Money and Living Expenses
Make the most of your money
You want to enjoy a healthy and happy study life in Australia. Knowing how much you need to for living expenses is a great starting point, but keep in mind the cost of living may be higher or lower depending on where you live.
The Australian Government says you will need approximately $20,000 Australian dollars each year if you’re single, plus an extra $6,940 per year if you’re married. If you have children, they say you’ll need $3,000 per year for each child. This doesn’t include the cost of any social, sporting or other recreation activities you might want to be part of, or any health or emergency costs not covered by your Overseas Student Health Cover (OSHC).
Your budget guide
- Hostels and Guesthouses: $90 to $150 per week
- Shared Rental: $215 to $350 per week
- On campus: $150 to $280 per week
- Homestay: $300 to $500 per week
Other living expenses
- Groceries and eating out: $80 to $280 per week
- Gas and electricity: $35 to $140 per week
- Phone and Internet: $20 to $55 per week
- Public transport: $15 to $55 per week
- Car (ongoing): $150 to $260 per week
- Entertainment: $80 to $150 per week
Your banking and payments options
In Australia, you pay (and are paid) in dollars and cents. You can make purchases using Australian coins and notes, fund transfer or a debit or credit card from an international or local bank, credit union or building society.
To setup an Australian bank account before or after you arrive, you will need your Electronic Confirmation of Enrolment (eCoE), Letter of Offer, passport and other forms of identification. You might also need an Australian Tax File Number (TFN), which you can apply for from the Australian Taxation Office.
Getting your phone and internet organised
You’ll probably want to get your phone and internet sorted pretty quickly after arriving in Australia.
When it comes to phones, you have three main options:
- Landline: usually only relevant if you live off campus. You might be able to get a better deal by bundling your landline with internet access, or you might choose not to have a landline at all and stick with your mobile.
- Mobile – prepaid: gives you control over how much you spend and you can stop using whenever you want. Pre-paid SIM cards are widely available from Australian shops and supermarkets, as well as from mobile phone providers.
- Mobile – contract: depending on how much you use your mobile and what for, a contract with an Australian mobile phone provider could be cheaper.
Mobile plans in Australia typically include some Internet data.
Making international calls
International calls can be a lot more expensive than calls within Australia. You might want to buy an international calling card (which gives you better rates) or use online options like Skype or FaceTime instead. You can buy international calling cards from most convenience stores.
- To call an Australian number from overseas, you need to enter the country code (61), followed by the area code and then the telephone number.

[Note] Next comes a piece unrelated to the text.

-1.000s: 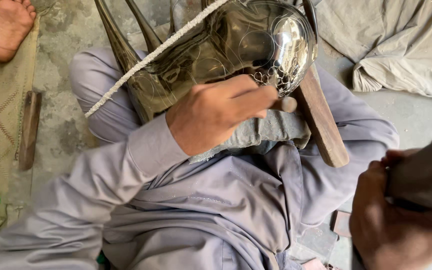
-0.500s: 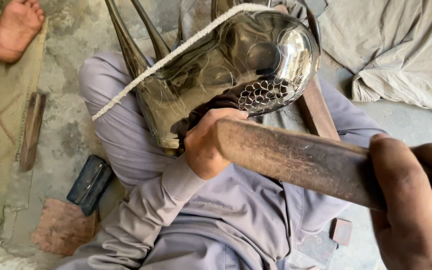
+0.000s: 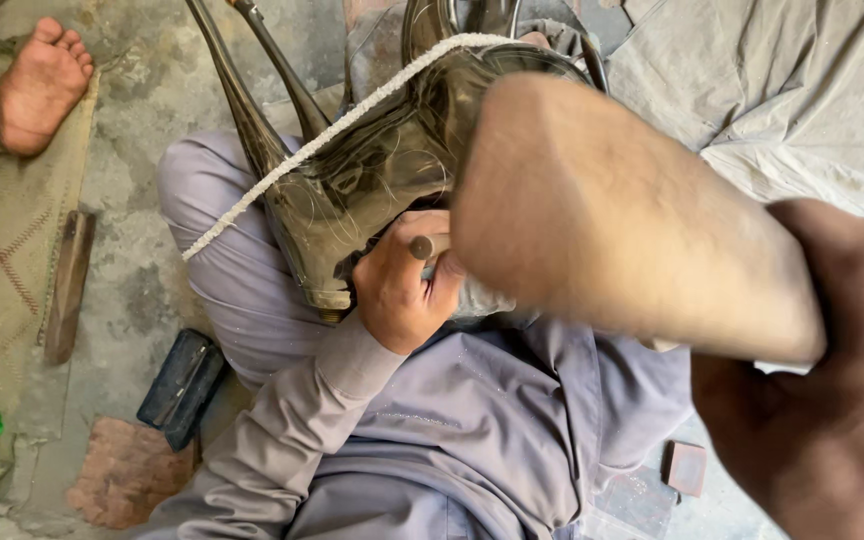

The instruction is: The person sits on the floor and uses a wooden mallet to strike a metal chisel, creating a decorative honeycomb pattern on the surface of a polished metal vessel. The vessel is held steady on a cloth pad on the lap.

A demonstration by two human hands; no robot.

- To call another country from Australia, enter 011, followed by the relevant country code and the area code (if required) and then the telephone number.
Accessing the internet
You will have lots of options for internet access in Australia, but it pays to shop around to find the plan that offers the best price and download limits for your needs.
Most educational institutions provide free Wi-Fi which you can access with your student logon and password. If you can’t access the internet through your own laptop or computer, you can usually find one to use in the student library, at an off-campus public library or Internet café.
Some places offer free Wi-Fi, but some internet cafes for example, will charge by the hour. Don’t forget to check the security of the network you are connecting to.
Places to visit
One of the reasons you likely want to study in Australia is because you’ve seen how beautiful the country is. Millions of people visit Australia each year to visit its pristine coastal areas, lush rainforests and red deserts, and enjoy its world-class food and wine, beautiful beaches, unique flora and fauna and relaxed, friendly atmosphere.
People and Culture
Australian cities are quite diverse. You will likely meet people from many different ethnic, religious and cultural backgrounds, including Australia’s indigenous Aboriginal and Torres Strait Islands people. The Aboriginal culture is an important part of Australia’s national identity.